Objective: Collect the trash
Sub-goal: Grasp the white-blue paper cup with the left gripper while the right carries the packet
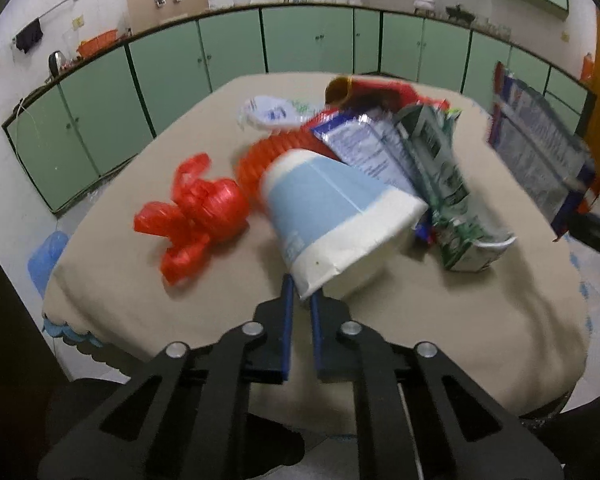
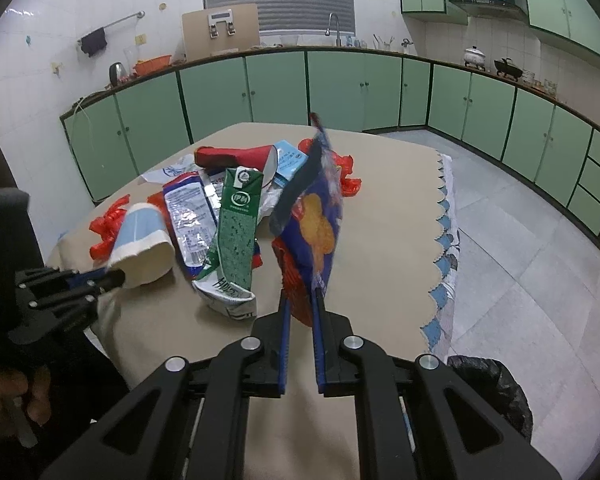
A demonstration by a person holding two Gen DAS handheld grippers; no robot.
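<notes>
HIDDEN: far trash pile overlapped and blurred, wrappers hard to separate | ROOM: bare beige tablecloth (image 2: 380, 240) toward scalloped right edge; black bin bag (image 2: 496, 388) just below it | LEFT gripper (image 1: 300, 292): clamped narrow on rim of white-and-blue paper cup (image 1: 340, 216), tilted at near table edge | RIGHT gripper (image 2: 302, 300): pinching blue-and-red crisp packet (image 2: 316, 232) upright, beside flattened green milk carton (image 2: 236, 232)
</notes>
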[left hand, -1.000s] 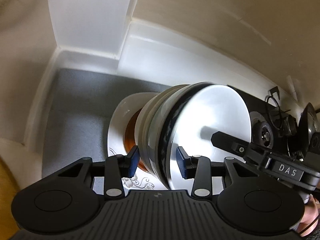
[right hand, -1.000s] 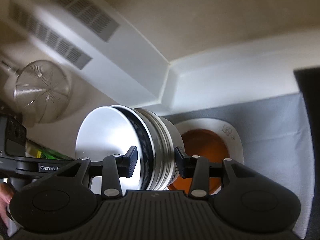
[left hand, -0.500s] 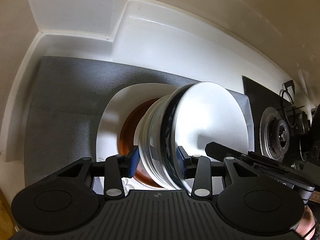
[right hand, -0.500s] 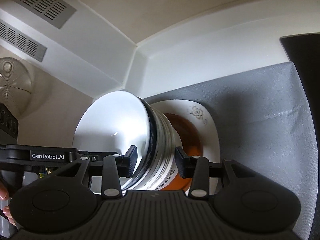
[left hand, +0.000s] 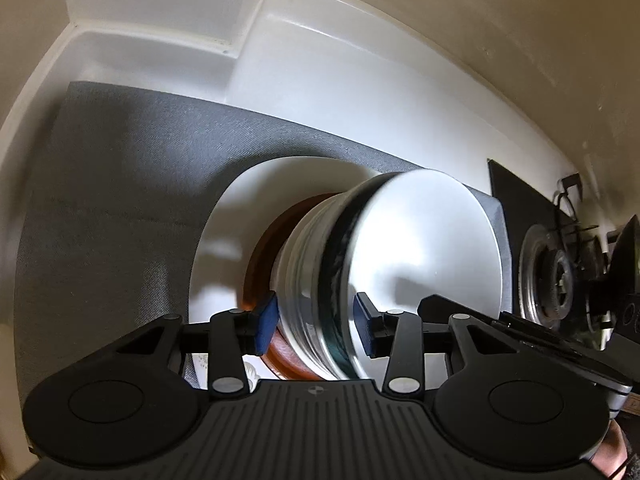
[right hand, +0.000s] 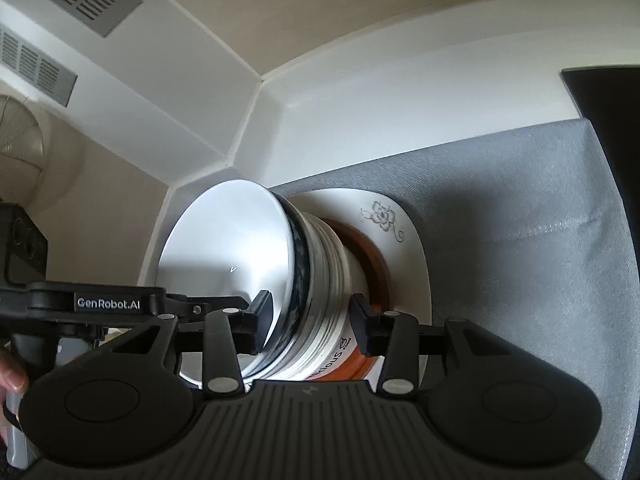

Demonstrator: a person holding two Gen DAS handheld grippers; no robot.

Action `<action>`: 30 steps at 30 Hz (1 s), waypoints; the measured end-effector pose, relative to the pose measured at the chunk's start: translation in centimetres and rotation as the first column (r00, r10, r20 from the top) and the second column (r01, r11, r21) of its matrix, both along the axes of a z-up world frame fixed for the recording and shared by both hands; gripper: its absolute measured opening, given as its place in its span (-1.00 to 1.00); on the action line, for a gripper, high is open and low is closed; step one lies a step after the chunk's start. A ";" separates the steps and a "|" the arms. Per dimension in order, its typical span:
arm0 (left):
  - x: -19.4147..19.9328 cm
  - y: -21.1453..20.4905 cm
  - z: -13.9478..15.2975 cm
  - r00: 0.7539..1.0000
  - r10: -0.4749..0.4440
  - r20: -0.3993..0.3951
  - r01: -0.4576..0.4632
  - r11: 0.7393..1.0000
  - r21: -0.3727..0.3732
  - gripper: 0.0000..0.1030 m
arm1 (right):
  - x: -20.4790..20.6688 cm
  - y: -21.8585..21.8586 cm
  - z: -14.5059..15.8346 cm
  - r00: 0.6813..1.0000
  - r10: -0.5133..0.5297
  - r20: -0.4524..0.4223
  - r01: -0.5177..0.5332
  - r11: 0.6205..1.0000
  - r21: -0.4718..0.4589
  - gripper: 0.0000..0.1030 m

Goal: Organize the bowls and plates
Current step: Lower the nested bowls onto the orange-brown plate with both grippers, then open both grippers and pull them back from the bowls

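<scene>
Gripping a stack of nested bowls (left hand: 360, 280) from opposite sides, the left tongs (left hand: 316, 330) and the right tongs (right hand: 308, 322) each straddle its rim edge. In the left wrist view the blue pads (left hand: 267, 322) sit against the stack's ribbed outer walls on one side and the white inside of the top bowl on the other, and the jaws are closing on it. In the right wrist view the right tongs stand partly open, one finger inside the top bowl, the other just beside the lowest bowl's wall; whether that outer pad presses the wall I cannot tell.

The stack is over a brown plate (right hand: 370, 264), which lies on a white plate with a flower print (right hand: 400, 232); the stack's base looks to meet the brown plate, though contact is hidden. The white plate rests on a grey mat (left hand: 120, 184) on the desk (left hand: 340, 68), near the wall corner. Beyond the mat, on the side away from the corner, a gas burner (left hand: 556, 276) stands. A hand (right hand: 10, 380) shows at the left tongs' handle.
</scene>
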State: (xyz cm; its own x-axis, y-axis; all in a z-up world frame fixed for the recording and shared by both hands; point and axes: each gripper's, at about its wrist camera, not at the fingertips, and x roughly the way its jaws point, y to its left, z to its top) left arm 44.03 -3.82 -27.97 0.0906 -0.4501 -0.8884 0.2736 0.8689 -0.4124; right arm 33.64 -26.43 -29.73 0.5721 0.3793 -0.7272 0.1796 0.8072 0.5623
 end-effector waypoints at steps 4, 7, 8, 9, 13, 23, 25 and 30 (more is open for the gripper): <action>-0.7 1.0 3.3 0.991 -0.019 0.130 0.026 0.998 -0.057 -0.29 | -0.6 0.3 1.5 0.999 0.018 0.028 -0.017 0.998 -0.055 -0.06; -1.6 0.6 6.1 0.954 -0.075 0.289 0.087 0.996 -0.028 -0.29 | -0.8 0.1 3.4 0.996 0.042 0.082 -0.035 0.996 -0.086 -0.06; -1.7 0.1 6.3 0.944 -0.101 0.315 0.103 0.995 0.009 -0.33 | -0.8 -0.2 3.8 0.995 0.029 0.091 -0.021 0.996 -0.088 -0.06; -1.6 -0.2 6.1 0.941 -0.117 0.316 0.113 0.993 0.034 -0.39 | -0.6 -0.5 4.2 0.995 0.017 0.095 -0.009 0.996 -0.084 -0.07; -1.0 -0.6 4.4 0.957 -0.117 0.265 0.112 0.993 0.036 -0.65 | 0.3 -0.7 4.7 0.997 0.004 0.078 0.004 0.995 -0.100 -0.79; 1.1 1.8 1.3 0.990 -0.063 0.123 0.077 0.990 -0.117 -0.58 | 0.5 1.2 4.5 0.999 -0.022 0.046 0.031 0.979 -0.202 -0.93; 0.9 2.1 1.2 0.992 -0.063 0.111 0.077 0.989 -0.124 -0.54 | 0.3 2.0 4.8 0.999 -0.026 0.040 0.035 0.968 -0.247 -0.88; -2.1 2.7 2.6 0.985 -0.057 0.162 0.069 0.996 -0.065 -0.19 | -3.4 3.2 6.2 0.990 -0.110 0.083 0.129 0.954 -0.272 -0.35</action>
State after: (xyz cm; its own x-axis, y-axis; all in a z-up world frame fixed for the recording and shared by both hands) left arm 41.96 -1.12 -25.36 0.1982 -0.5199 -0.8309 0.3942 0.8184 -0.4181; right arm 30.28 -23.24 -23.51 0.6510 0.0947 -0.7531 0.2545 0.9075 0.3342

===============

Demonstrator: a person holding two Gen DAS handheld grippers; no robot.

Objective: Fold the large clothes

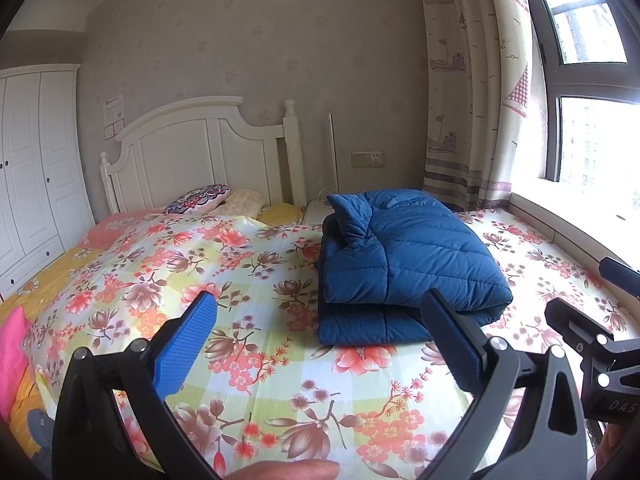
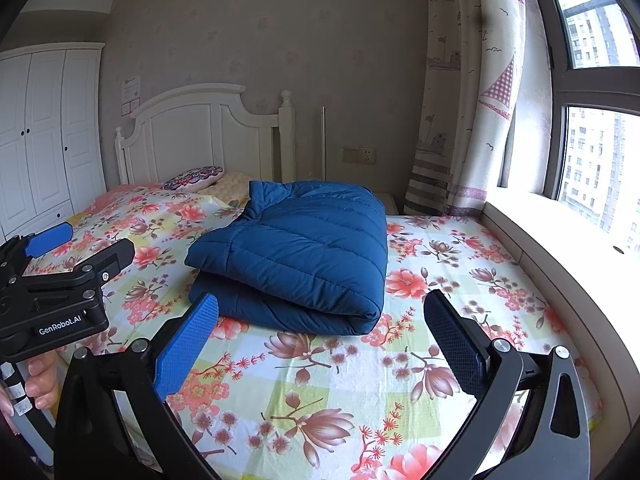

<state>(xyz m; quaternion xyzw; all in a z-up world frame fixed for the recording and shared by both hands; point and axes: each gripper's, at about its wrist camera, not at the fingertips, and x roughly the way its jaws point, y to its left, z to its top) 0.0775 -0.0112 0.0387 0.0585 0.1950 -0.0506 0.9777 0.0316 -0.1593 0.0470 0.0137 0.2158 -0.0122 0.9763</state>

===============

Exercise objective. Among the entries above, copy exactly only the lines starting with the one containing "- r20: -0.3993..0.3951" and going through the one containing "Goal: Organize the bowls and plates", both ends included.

The answer.
  - r20: -0.3993..0.3951
  - r01: -0.4576..0.4632
  - r11: 0.7393..1.0000
  - r21: -0.3727..0.3732
  - gripper: 0.0000..0.1030 m
arm1 (right):
  - x: -20.4790..20.6688 cm
  - y: -21.8585..21.8586 cm
  - z: -14.5059..15.8346 cm
  - r00: 0.6813..1.0000
  - r10: -0.5133..0.5297
  - r20: -0.4524..0.4223
  - r01: -0.5177..0.5332
  - r11: 0.6205..1.0000
  - r21: -0.4718..0.4589
  - gripper: 0.0000..0.1030 m

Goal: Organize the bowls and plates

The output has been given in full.